### What is needed
When the line containing "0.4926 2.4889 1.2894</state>" appears in the data below, begin copying there and stop only after the line containing "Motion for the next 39".

(Supplied entries begins)

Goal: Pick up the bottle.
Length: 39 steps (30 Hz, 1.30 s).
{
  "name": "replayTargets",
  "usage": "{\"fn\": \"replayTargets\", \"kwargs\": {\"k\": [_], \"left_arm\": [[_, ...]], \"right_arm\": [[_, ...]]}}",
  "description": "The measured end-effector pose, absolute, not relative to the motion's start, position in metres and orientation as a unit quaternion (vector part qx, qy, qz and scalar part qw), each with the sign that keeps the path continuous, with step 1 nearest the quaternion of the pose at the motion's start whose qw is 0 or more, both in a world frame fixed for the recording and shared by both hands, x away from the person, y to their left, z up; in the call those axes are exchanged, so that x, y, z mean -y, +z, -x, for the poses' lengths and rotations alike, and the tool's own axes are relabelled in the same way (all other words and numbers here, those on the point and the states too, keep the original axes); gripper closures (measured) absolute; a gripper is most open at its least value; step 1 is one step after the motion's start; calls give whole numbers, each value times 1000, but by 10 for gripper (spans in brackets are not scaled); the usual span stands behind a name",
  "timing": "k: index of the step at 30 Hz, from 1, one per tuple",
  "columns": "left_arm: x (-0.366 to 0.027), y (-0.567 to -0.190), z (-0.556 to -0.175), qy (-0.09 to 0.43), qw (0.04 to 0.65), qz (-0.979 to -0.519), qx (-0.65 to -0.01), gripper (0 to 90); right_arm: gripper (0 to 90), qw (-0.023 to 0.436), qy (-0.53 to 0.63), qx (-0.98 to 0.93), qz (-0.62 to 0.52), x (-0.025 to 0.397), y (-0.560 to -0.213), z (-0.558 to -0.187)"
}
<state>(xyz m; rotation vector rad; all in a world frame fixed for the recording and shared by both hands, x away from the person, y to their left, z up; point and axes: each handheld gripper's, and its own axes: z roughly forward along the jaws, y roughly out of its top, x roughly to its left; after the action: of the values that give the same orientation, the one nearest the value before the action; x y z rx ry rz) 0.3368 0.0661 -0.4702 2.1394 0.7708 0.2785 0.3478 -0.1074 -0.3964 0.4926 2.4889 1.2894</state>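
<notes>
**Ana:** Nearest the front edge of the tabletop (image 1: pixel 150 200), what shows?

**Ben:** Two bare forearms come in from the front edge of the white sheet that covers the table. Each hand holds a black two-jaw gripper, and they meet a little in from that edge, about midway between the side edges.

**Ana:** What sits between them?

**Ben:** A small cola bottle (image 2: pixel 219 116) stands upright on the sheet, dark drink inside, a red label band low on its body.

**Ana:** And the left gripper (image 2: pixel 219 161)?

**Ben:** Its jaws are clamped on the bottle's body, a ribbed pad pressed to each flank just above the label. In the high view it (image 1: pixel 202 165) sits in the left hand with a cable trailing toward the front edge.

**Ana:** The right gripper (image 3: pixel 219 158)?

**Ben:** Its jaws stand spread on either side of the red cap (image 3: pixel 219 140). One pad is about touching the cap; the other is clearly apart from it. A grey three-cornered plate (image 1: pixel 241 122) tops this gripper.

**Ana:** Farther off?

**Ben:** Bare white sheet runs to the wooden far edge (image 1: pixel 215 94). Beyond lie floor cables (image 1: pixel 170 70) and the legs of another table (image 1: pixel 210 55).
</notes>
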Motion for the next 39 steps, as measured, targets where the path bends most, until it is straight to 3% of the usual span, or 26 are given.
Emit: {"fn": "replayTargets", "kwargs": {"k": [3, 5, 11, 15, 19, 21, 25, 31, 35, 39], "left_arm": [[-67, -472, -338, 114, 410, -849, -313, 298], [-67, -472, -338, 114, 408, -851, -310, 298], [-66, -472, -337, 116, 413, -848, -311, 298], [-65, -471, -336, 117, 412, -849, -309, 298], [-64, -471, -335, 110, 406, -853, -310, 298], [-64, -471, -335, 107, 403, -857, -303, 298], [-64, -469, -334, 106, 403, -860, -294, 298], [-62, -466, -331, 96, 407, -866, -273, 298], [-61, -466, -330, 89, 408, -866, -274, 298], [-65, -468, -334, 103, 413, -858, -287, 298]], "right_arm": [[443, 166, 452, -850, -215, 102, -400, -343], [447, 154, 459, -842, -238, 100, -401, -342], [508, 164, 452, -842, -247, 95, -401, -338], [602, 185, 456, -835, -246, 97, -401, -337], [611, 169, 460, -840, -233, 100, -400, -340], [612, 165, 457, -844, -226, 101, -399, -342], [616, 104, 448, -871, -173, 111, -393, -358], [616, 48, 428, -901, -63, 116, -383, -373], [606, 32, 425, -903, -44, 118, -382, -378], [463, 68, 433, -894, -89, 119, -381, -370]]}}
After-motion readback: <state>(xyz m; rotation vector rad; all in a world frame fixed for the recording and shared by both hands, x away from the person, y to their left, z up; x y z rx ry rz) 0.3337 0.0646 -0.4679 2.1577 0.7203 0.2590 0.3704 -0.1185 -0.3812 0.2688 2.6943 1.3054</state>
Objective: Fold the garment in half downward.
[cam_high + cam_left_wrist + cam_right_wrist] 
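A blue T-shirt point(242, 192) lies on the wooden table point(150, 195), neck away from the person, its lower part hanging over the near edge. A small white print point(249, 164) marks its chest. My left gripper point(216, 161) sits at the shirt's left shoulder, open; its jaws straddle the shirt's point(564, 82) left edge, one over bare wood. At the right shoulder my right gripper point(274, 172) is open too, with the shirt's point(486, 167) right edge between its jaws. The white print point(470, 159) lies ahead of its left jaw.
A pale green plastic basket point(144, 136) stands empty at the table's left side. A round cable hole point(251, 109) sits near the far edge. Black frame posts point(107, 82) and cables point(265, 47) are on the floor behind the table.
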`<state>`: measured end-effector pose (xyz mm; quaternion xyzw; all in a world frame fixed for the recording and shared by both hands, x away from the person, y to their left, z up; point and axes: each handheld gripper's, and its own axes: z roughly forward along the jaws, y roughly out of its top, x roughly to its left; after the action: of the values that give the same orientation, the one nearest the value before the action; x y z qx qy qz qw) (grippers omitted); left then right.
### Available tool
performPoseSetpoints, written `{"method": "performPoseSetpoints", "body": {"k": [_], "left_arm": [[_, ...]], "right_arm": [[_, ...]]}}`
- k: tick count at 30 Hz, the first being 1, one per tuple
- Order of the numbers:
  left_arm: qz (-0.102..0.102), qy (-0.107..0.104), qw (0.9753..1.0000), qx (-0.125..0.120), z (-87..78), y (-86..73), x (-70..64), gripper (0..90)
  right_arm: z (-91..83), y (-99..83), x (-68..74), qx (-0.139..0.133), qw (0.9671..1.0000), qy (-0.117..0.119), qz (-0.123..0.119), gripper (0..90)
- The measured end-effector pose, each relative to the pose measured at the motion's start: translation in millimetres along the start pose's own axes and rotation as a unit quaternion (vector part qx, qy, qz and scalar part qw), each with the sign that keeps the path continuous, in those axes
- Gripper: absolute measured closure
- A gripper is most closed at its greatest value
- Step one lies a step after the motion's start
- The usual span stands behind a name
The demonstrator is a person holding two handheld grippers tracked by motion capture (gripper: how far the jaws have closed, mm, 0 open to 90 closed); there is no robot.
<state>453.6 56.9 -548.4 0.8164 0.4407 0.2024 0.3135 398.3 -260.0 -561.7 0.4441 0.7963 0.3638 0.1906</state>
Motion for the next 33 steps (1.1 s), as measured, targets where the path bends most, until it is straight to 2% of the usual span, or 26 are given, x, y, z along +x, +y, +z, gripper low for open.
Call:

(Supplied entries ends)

### Output below
<state>(xyz m; rotation vector rad; all in a world frame fixed for the recording and shared by both hands, x away from the person, y to their left, z up; point and axes: each handheld gripper's, and its own axes: z roughly forward along the jaws, y roughly out of its top, x roughly to its left; after the action: of the values that give the same orientation, the one nearest the value before the action; x y z rx ry rz) 0.3368 0.0661 -0.4702 2.1394 0.7708 0.2785 0.3478 -0.1074 -0.3964 0.4926 2.4889 1.2894</state>
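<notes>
**Ana:** Nearest the front edge of the tabletop (image 1: pixel 150 200), what shows?

**Ben:** Two bare forearms come in from the front edge of the white sheet that covers the table. Each hand holds a black two-jaw gripper, and they meet a little in from that edge, about midway between the side edges.

**Ana:** What sits between them?

**Ben:** A small cola bottle (image 2: pixel 219 116) stands upright on the sheet, dark drink inside, a red label band low on its body.

**Ana:** And the left gripper (image 2: pixel 219 161)?

**Ben:** Its jaws are clamped on the bottle's body, a ribbed pad pressed to each flank just above the label. In the high view it (image 1: pixel 202 165) sits in the left hand with a cable trailing toward the front edge.

**Ana:** The right gripper (image 3: pixel 219 158)?

**Ben:** Its jaws stand spread on either side of the red cap (image 3: pixel 219 140). One pad is about touching the cap; the other is clearly apart from it. A grey three-cornered plate (image 1: pixel 241 122) tops this gripper.

**Ana:** Farther off?

**Ben:** Bare white sheet runs to the wooden far edge (image 1: pixel 215 94). Beyond lie floor cables (image 1: pixel 170 70) and the legs of another table (image 1: pixel 210 55).
</notes>
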Motion for the next 39 steps, as measured, targets where the path bends most, until it is straight to 3% of the usual span, or 26 are given.

This concludes the output.